Ten months to go. Ten months that we will be apart. Ten months that seem like an eternity away.

With the numbers made aware, it is time to confess..... I have lost my mind. I am not complaining that we are apart, nor that we have so long to go. I am lost in the fact that, I am lost.

We are a military family (implied I know), but this time around is different. We moved back to our home town and are now around family, (insert sarcasm), all of them. The amazing thing with friends is that they are there when you need them. The amazing thing with family is that they are always there. So where is the problem? I apparently have realized that I want to be a hermit....... seriously live in the woods, eat beans out of a can and only talk to the animals..which are my children of course.

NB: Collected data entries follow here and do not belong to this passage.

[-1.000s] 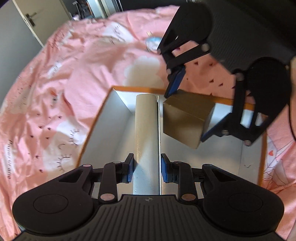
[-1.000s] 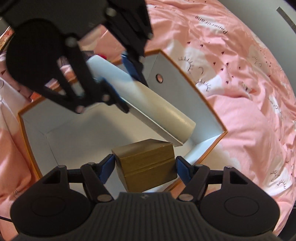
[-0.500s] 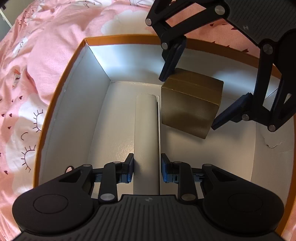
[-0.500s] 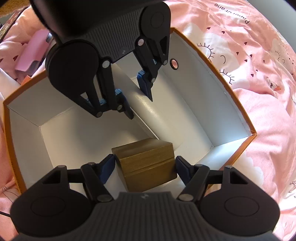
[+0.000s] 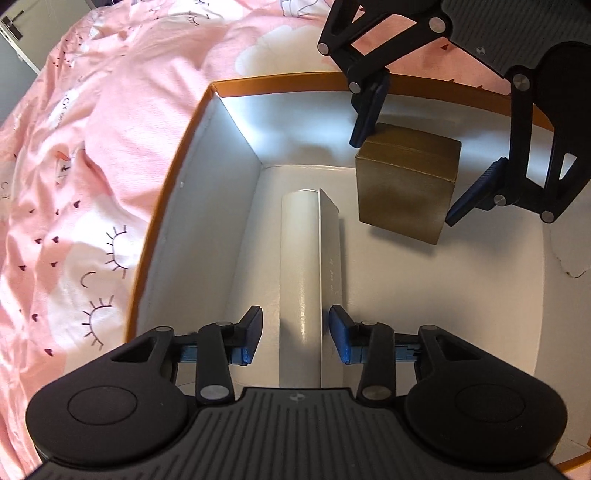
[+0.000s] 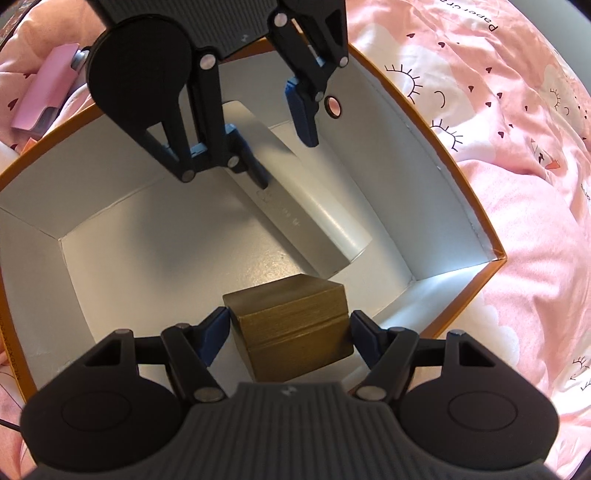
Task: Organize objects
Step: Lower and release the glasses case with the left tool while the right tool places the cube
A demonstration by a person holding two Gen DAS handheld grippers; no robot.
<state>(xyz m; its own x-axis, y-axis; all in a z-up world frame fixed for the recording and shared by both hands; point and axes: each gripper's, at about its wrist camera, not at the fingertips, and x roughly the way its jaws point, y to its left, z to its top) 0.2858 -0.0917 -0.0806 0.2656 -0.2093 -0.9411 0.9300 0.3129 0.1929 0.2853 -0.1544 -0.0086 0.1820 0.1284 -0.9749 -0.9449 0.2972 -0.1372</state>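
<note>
A long white box (image 5: 310, 258) lies on the floor of an open orange-rimmed carton (image 5: 166, 203). My left gripper (image 5: 295, 332) straddles its near end, pointing steeply down. Its jaws are opening, and a gap shows between the left pad and the white box. In the right wrist view the white box (image 6: 306, 206) lies slantwise under the left gripper (image 6: 286, 158). My right gripper (image 6: 290, 328) is shut on a gold box (image 6: 291, 325), held low inside the carton (image 6: 443, 184). From the left wrist view the gold box (image 5: 406, 184) hangs to the right of the white one.
The carton sits on a pink bedspread (image 5: 92, 147) with sun and heart prints. One carton wall has a round hole (image 6: 332, 105). A pink flat item (image 6: 44, 96) lies beyond the carton's far side. A door (image 5: 14, 26) shows at the top left.
Both grippers have sunk down into the carton. The left jaws have spread off the white box, which now rests on the carton floor. The gold box stays gripped.
</note>
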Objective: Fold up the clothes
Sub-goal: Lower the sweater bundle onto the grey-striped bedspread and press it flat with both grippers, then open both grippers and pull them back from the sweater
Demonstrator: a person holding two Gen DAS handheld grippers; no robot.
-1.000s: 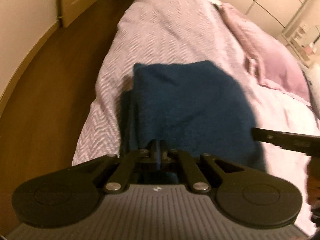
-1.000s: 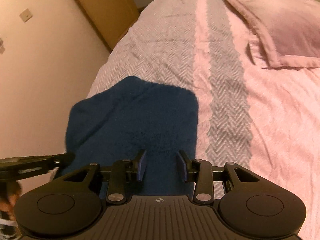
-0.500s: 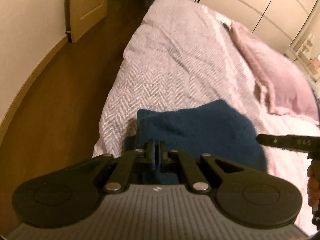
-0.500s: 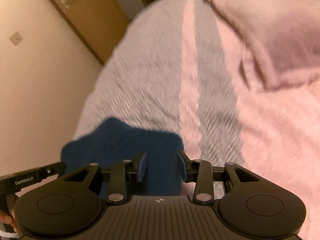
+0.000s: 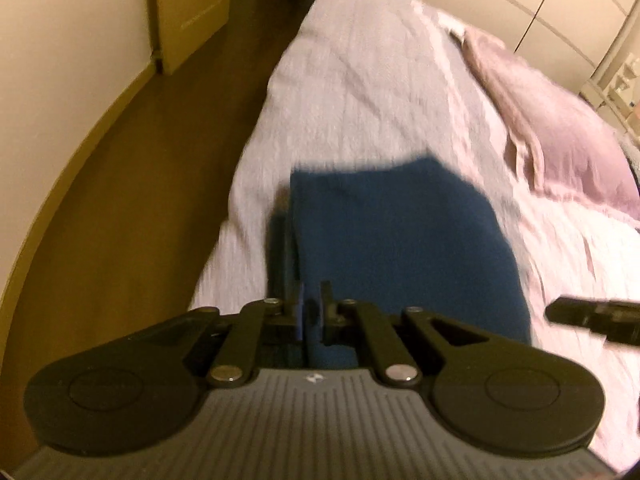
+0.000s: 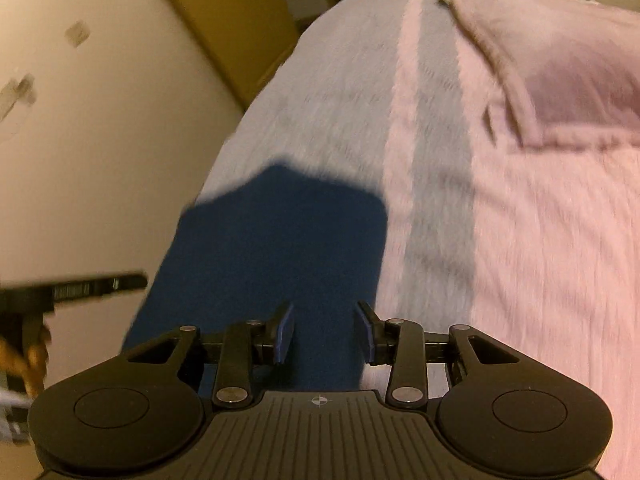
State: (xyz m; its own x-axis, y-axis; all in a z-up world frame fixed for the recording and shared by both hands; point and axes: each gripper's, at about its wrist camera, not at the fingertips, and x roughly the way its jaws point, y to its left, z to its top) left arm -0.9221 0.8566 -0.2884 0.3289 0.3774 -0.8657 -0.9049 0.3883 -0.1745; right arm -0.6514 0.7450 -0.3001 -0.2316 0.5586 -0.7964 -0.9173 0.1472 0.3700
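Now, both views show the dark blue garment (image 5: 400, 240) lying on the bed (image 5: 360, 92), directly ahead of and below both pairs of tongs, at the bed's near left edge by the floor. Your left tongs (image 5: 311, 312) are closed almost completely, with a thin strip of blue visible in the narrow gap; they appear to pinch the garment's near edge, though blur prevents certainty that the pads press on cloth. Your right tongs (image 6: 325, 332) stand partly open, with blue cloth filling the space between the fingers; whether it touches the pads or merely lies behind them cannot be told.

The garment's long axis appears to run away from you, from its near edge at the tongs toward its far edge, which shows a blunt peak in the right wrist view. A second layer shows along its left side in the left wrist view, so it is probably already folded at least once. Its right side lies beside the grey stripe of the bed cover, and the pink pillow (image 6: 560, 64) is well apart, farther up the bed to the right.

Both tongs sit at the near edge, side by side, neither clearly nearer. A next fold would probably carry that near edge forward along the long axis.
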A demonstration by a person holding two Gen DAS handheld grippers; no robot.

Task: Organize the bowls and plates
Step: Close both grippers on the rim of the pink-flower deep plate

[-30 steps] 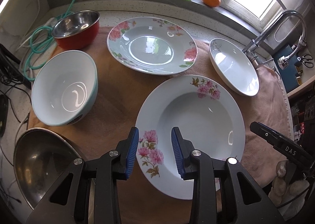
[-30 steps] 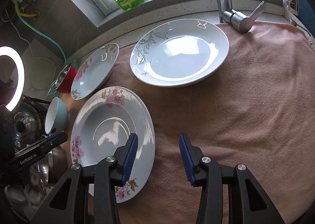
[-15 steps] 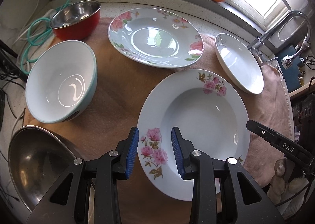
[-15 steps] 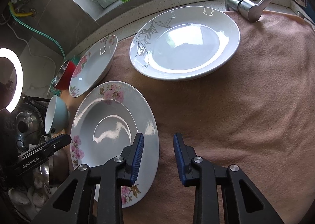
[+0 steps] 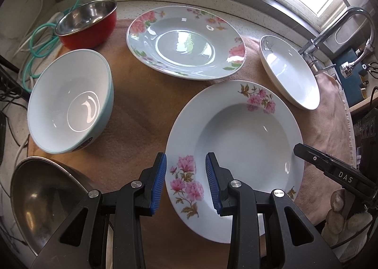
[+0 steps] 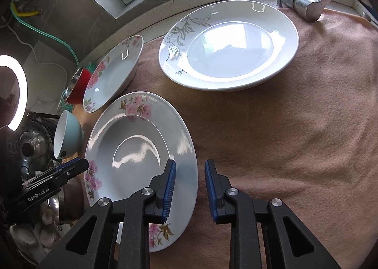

I have realized in the same sense that my husband is three months in of being away from his family, away from his friends, away from his normal. He has ten months to go, ten more months away, and ten more months to miss everything.

So what is the point of my rambling? I am not sure at this point... oh wait, yes, that I have lost my mind.

I am in between emotions of feeling bad for myself and feeling as though I have no right to feel bad for myself, my husband is the one that is away.

And then it hit me last night what it is. I miss my life I had, of course. My friends, my house, my job. But what I miss the most, is being lonely, seeing the soldiers, seeing the crying wives, seeing the children that only have one parent. And as sad as it all sounds, that is the normal that I am longing for. I am needing. I do not have. There is a respect that I feel when I think about my husband, and being home in a town that is not military is tearing me apart.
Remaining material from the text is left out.